1. A method for reducing multidimensional data, comprising the steps of: out of a first data set including discrete independent variables, measuring n observations; determining a number of observations in which a dependent variable has a first value; determining a number of observations in which the dependent variable has a second value; forming combinations of the independent variables in the first data set to produce a second data set; in each combination of independent variables in the second data set, determining a ratio of the number of observations with the dependent variable having the first value to the number of observations with the dependent variable having the second value; comparing each ratio to one or more thresholds or ranges of thresholds to determine which combination of independent variables in the second data set optimally discriminates observations with the dependent variable having the first value and observations with the dependent variable having the second value; and pooling those combinations in the second data set that have ratios at the approximately the same threshold or within the same range of thresholds to produce a third data set, wherein the third data set has a smaller number of independent variable combinations than the second data set.

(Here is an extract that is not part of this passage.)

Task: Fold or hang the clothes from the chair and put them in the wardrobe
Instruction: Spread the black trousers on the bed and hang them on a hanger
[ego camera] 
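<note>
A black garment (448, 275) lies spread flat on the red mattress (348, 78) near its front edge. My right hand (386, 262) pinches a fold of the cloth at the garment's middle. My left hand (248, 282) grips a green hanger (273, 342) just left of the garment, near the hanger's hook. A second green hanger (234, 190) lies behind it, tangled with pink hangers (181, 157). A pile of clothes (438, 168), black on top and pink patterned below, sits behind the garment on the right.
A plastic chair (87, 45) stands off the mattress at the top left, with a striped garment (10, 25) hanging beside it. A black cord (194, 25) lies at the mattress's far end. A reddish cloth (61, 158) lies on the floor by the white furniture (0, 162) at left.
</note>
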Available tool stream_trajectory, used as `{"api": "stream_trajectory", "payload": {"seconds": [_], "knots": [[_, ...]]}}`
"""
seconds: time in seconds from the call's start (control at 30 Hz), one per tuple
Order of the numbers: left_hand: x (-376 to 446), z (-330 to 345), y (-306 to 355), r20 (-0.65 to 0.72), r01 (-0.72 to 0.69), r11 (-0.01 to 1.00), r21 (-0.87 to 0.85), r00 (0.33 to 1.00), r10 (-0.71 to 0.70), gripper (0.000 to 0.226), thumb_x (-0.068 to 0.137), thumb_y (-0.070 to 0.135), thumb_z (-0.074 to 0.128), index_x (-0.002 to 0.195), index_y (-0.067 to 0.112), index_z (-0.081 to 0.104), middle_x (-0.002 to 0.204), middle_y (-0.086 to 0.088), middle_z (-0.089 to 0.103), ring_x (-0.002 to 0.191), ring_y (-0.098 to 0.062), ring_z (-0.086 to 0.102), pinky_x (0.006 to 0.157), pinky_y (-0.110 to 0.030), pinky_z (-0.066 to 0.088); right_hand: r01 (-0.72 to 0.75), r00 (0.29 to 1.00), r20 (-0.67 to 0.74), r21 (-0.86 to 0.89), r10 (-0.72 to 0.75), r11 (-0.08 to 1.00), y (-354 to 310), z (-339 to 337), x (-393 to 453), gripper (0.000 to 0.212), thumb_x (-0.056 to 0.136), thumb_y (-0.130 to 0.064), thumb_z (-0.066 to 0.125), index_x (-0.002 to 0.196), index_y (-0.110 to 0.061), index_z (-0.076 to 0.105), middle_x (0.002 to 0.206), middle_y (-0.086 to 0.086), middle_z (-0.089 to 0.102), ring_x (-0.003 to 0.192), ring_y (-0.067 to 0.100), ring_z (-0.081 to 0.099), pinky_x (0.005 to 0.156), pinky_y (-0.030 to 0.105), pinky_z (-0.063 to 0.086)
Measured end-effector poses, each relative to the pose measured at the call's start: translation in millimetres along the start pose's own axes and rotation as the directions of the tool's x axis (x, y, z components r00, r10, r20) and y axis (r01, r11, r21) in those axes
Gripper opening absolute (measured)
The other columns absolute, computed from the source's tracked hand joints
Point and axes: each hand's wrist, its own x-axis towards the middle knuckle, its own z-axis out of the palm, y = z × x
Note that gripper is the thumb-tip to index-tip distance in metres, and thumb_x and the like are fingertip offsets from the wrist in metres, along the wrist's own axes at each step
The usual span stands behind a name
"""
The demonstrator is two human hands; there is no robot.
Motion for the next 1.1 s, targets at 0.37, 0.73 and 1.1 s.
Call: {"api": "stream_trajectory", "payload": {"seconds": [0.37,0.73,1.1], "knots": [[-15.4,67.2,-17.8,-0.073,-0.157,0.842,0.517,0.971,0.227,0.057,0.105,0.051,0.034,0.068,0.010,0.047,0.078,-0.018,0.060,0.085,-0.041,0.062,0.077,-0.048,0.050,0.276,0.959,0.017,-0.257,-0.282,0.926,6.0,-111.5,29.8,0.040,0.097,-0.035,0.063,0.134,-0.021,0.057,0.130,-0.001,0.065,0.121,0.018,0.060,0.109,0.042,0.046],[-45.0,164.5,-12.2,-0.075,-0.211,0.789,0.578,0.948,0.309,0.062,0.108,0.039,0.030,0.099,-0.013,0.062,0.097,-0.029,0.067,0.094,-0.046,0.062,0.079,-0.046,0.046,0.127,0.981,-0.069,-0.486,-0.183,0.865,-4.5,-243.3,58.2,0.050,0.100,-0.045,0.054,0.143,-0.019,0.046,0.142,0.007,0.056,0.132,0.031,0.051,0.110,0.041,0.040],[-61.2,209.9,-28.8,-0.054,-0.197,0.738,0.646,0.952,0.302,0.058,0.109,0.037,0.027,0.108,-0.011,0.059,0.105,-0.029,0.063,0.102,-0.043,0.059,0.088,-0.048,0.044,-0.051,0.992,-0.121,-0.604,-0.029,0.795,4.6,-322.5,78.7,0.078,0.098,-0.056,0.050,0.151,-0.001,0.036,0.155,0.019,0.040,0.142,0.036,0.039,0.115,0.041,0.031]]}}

2. The method of claim 1, wherein the independent variables are predictor or explanatory variables, and the dependent variable is a response variable.

3. The method of claim 2, wherein the independent variables include at least one of genetic and environmental factors.

4. The method of claim 3, wherein the first value of the dependent variable is disease indicative, and the second value is disease-free indicative.

5. The method of claim 4, wherein the third data set includes two independent variable combinations, one of which has a high ratio of disease indicative values to disease-free indicative values of the dependent variable and the other of which has a low ratio of disease indicative values to disease-free indicative values of the dependent variable.

6. An apparatus for reducing multidimensional data, comprising: means for measuring n observations out of a first data set including discrete independent variables; means for determining a number of observations in which a dependent variable has a first value; means for determining a number of observations in which the dependent variable has a second value; means for forming combinations of the independent variables in the first data set to produce a second data set; means for determining a ratio of the number of observations with the dependent variable having the first value to the number of observations with the dependent variable having the second value in each combination of independent variables in the second data set; means for comparing each ratio to one or more thresholds or ranges of thresholds to determine which combination of independent variables optimally discriminates observations with the dependent variable having the first value and observations with the dependent variable having the second value; and means for pooling those combinations in the second data set that have ratios at the approximately the same threshold or within the same range of thresholds to produce a third data set, wherein the third data set has a smaller number of independent variable combinations than the second data set.

7. The apparatus of claim 6, wherein the independent variables are predictor or explanatory variables, and the dependent variable is a response variable.

8. The apparatus of claim 7, wherein the independent variables include at least one of genetic and environmental factors.

9. The apparatus of claim 8, wherein the first value of the dependent variable is disease indicative, and the second value is disease-free indicative.

10. The apparatus of claim 9, wherein the third data set has two independent variable combinations, one of which has a high ratio of disease indicative values to disease-free indicative values of the dependent variable and the other of which has a low ratio of disease indicative values to disease-free indicative values of the dependent variable.